— WORK TO BE COMPLETED —
Write every line below out again, exactly as given, but leave out the pictures.

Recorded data

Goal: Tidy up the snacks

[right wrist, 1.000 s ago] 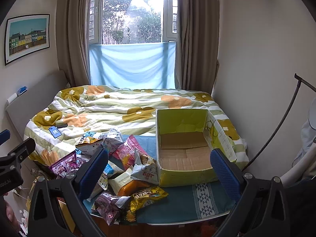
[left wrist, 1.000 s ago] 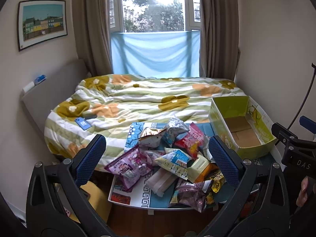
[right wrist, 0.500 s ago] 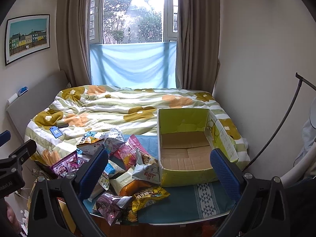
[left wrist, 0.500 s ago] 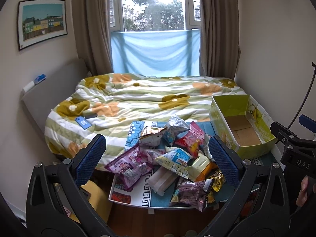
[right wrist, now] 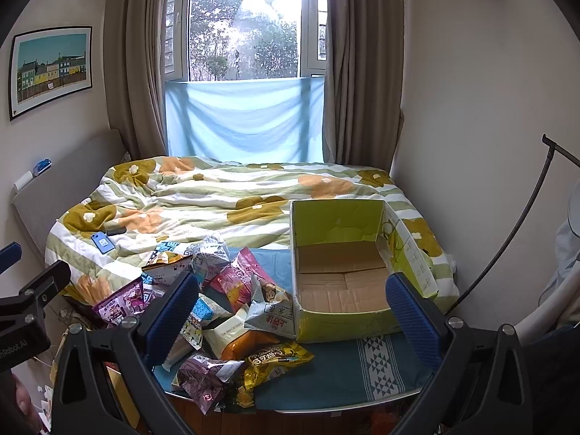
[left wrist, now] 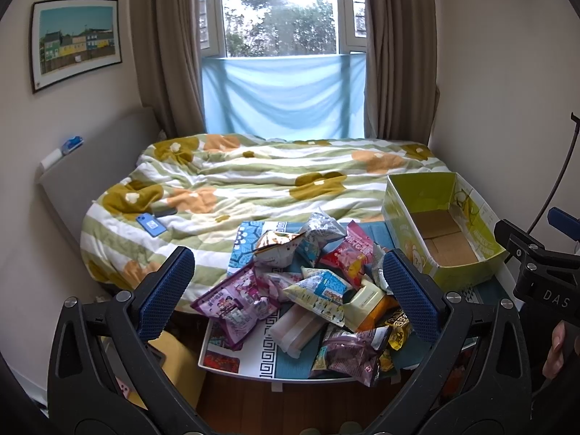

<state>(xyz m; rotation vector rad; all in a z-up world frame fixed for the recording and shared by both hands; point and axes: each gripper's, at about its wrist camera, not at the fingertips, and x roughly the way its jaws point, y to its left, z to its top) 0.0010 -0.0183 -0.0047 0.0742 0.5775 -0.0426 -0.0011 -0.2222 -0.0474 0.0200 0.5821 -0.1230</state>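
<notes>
— Both grippers spread wide, pinching nothing: left gripper [left wrist: 288, 288] held above the near left of the snack pile [left wrist: 311, 290], right gripper [right wrist: 290, 311] held above the seam between pile and box.

— And the snacks?

— Heaped on the left half of a low table [right wrist: 337, 373] covered in a blue patterned cloth, at the foot of the bed [right wrist: 224, 199]. Purple packet [left wrist: 232, 301] at the near left, pink packet [right wrist: 237, 282] toward the middle, yellow packet [right wrist: 277, 357] and a dark purple packet [right wrist: 206, 377] at the near edge. Several overlapping, so no exact count.

— Box?

— Green cardboard box [right wrist: 348, 264], on the right half of the table, top open, only bare brown floor visible inside. 1 silver-grey packet [right wrist: 272, 311] leaning against its left wall.

— Anything else?

— Blue phone [left wrist: 151, 223] lying on the flowered quilt, far left of the pile, well apart from it. Fingers [left wrist: 554, 355] of the person's right hand visible at the right edge of the left view, wrapped round the other gripper's handle.
</notes>
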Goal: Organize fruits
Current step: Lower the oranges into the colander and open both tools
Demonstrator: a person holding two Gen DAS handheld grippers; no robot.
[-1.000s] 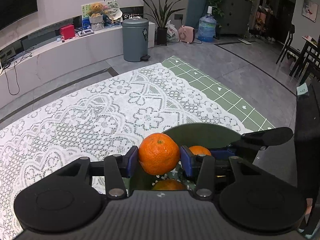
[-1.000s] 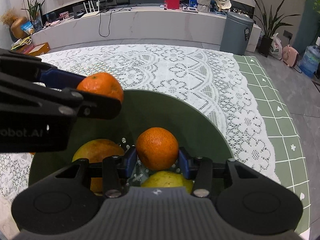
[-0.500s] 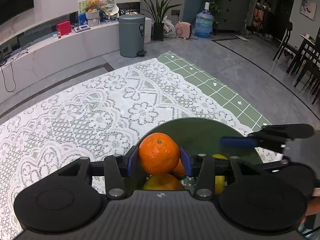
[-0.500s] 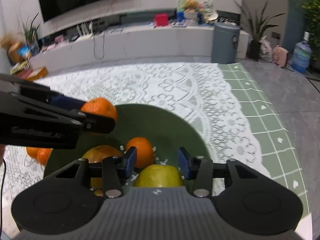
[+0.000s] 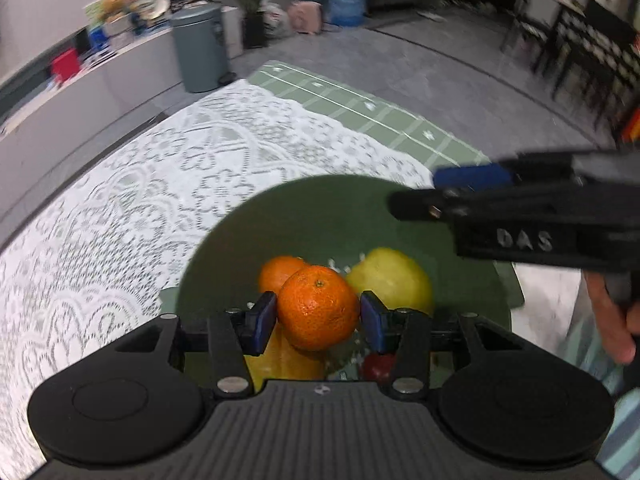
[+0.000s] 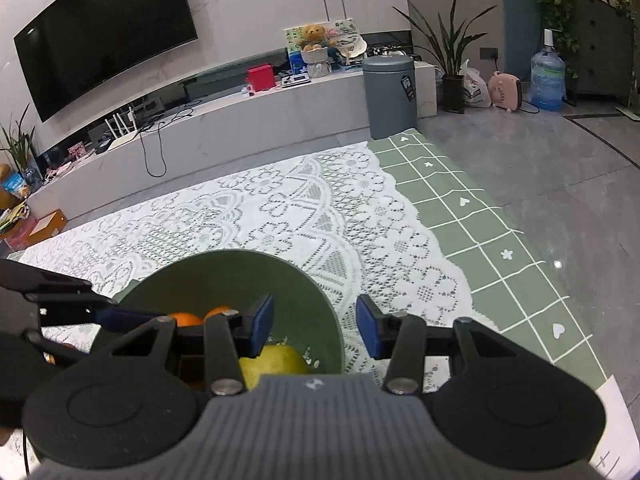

— YOUR SOLUTION —
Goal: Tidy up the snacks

[right wrist, 1.000 s ago] 
[left wrist, 1.000 s ago] 
[right wrist, 0.500 s ago] 
[left wrist, 0.500 s ago] 
[right wrist, now] 
[left wrist, now] 

<state>(xyz m; rotation vector rad; all in a z-up world frame fixed for the recording and shared by both hands; point and axes: each gripper's, at about its wrist camera, not at the fingertips, and x roughly the way its jaws point, y to its left, z to its top) 0.0010 -0.0183 -0.0047 0.0742 0.5775 -0.0426 -0.0011 -0.2222 -0.0474 0.0200 0.5821 -0.1230</state>
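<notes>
— Both grippers spread wide, pinching nothing: left gripper [left wrist: 288, 288] held above the near left of the snack pile [left wrist: 311, 290], right gripper [right wrist: 290, 311] held above the seam between pile and box.

— And the snacks?

— Heaped on the left half of a low table [right wrist: 337, 373] covered in a blue patterned cloth, at the foot of the bed [right wrist: 224, 199]. Purple packet [left wrist: 232, 301] at the near left, pink packet [right wrist: 237, 282] toward the middle, yellow packet [right wrist: 277, 357] and a dark purple packet [right wrist: 206, 377] at the near edge. Several overlapping, so no exact count.

— Box?

— Green cardboard box [right wrist: 348, 264], on the right half of the table, top open, only bare brown floor visible inside. 1 silver-grey packet [right wrist: 272, 311] leaning against its left wall.

— Anything else?

— Blue phone [left wrist: 151, 223] lying on the flowered quilt, far left of the pile, well apart from it. Fingers [left wrist: 554, 355] of the person's right hand visible at the right edge of the left view, wrapped round the other gripper's handle.
</notes>
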Goal: Organize fruits
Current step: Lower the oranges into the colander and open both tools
Demonstrator: a person holding two Gen DAS handheld grippers; no robot.
[-1.000s] 
[-1.000s] 
[-0.500s] 
[-0.500s] 
[+0.000s] 
[+0.000s] 

Output for the exercise is now complete.